When political candidates speak about “women’s health,” and accuse opponents of threatening women’s “access to health care,” they mean one thing: abortion. But there are many health issues that are especially important to women.
For aging women, there is osteoporosis, with susceptibility to fractures. Of course, women have most of the same problems that men do: strokes, heart attacks, cancer, and so forth. Younger women need maternity care and gynecologic care.
Where does a woman go for pelvic pain, menstrual problems, prenatal care, sexually transmitted infections, birth control, mammography, or general health problems? Care is available in physicians’ offices, emergency departments, urgent care, and community health clinics. STIs can be treated at the public health department. Mammography is done by imaging centers.
The one thing you can get at Planned Parenthood and not in these other places is an abortion.
Except for dispensing contraceptives, sometimes of dubious quality, Planned Parenthood provides very few of these services. And it does not offer ongoing care with a trusted physician. If a woman desires counsel on an important decision such as abortion, “her doctor” will not be at the abortion center. Her only contact with the abortionist may occur when her feet are in the stirrups.
Questions for candidates:
- Do you favor freedom for women to choose an insurance plan that does not require them to fund other women’s abortions?

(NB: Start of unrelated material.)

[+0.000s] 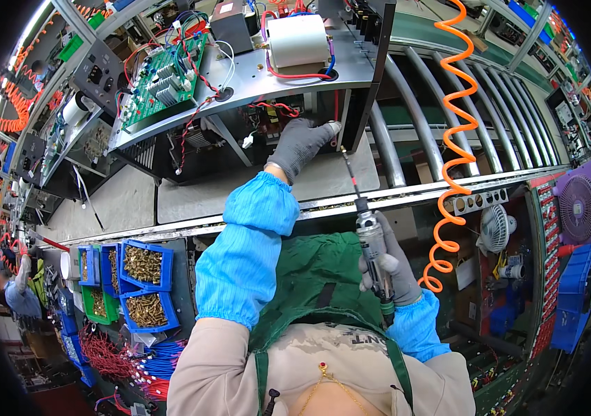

- Do you favor freedom for women to obtain life-saving or life-enhancing treatments such as joint replacement outside the system—or should they all be subject to the system’s utilization controls (rationing)?
- Do you favor tax funding of Planned Parenthood, or should government “healthcare” funding go only to entities that are not in the abortion business?
- Do you favor the freedom of health professionals to decline to participate in abortions and still be allowed to practice their profession?